Gli amministratori delegati passano, i proprietari restano.
Ecco uno dei bachi peggiori del capitalismo: la successione dinastica del capitale e la legittimità di questo.
La Fiat, come strombazzavano giustamente i suoi spot di qualche anno o mese fa, è una Fabbrica Italiana, nel vero e proprio senso della parola.
Se si considerano gli stabilimenti e tutto l'indotto auto insomma (concessionari, officine meccaniche, ricambi, strade, carburanti, carrozzieri, gommisti, elettrauti, eccetera), la Fiat, in quanto fabbrica, riguarda l'Italia da più di un secolo.
In tutto questo coinvolgimento, non solo industriale, ma altresì economico e culturale di un'intera nazione, nella variazione dei prodotti e delle strategie, nell'apertura e nella chiusura degli stabilimenti, nelle assunzioni e nei licenziamenti, nella fatica e nella gioia di realizzare un bell'oggetto, nei turni dolorosi di notte e nei momenti di lustro alla mostra del cinema o al Tour de France, c'è solo un dato permanente, costante: il diritto dinastico degli Agnelli a possedere in perpetuo qualcosa che non è più mera, nuda proprietà, ma è diventato sforzo, partecipazione, lavoro,  contributo collettivo, non solo delle maestranze ma, appunto, di tutti i cittadini italiani.
Superato un certo limite, i capitalisti fuoriescono dal consorzio umano per diventare qualcosa di altro, qualcosa che non sanno nemmeno loro cosa, qualcosa che ancora si ha la fottuta illusione di poter tutti raggiungere.

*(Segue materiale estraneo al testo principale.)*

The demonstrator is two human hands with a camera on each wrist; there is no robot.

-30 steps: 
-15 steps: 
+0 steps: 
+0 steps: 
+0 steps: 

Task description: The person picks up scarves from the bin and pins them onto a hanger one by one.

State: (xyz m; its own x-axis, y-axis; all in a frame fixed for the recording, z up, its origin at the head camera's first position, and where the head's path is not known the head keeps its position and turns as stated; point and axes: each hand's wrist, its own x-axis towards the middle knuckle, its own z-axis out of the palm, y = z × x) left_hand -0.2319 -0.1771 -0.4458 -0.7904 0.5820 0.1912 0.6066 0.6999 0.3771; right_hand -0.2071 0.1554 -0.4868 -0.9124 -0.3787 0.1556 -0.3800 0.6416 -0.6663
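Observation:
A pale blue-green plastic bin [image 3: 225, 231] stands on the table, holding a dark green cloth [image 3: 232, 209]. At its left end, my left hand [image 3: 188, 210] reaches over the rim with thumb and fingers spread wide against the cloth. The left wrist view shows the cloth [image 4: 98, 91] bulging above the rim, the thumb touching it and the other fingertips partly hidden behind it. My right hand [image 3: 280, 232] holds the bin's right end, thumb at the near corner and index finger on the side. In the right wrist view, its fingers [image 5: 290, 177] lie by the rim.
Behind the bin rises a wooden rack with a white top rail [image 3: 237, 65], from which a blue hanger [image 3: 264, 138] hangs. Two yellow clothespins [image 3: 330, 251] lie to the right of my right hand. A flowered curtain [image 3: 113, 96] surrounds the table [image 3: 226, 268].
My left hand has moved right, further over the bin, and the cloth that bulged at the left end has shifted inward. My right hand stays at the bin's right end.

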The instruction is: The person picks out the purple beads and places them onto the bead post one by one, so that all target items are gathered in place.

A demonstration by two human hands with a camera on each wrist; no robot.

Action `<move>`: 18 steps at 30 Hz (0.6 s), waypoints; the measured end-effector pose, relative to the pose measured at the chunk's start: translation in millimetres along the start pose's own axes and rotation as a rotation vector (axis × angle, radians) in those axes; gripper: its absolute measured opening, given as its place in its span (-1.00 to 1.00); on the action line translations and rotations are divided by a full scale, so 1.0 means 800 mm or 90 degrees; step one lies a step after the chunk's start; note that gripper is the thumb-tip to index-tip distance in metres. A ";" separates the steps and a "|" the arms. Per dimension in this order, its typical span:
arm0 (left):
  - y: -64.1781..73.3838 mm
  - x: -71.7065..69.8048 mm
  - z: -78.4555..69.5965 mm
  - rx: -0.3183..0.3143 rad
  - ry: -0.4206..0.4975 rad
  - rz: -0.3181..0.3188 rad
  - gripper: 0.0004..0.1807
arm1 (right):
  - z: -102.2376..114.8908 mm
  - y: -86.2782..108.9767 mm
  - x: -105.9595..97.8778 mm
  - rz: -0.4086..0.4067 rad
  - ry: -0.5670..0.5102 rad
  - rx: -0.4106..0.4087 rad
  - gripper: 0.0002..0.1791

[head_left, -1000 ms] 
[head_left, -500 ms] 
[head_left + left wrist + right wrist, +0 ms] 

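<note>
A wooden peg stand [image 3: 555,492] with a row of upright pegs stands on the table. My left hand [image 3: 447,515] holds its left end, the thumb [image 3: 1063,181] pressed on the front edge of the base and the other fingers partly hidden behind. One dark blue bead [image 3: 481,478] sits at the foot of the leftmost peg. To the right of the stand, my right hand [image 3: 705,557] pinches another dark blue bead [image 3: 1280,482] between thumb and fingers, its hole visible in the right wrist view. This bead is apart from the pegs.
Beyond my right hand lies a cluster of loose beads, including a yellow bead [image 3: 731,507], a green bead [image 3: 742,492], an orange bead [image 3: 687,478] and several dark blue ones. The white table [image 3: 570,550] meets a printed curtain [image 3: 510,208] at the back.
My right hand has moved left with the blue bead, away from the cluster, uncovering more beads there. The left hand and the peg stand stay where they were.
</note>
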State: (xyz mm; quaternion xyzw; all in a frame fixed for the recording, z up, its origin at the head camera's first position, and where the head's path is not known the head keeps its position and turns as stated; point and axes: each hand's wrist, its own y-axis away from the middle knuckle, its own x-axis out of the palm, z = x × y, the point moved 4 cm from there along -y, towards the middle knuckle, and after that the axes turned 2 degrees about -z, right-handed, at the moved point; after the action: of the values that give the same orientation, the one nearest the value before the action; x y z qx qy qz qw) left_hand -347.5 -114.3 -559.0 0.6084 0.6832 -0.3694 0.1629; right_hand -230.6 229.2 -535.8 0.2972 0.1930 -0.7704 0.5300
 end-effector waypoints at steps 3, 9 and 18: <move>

Ma non è così, nonostante gli abbagli dello startuppismo democratico, che illudono le nuove generazioni di diventare tutti dei piccoli imprenditori che si affrancano dalla schiavitù del lavoro.
Ecco, la parola giusta, quella che manca nel vocabolario da alcuni anni: il lavoro, su cui si fonda la nostra povera patria, è - quando c'è e non c'è disoccupazione - una fatica che schiavizza molti per nobilitare pochi che non lavorano, perché tanto hanno chi lavora per loro, anche chi prende dell'imbecille, o fa le figure di merda al posto loro, come il nostro Sergino nazionale.

P.S.
Ma le quote di capitale Fiat che aveva Gheddafi a chi sono passate di mano?

*Visto a Blob sere fa. A proposito: stasera un Blob eccezionale, complimenti.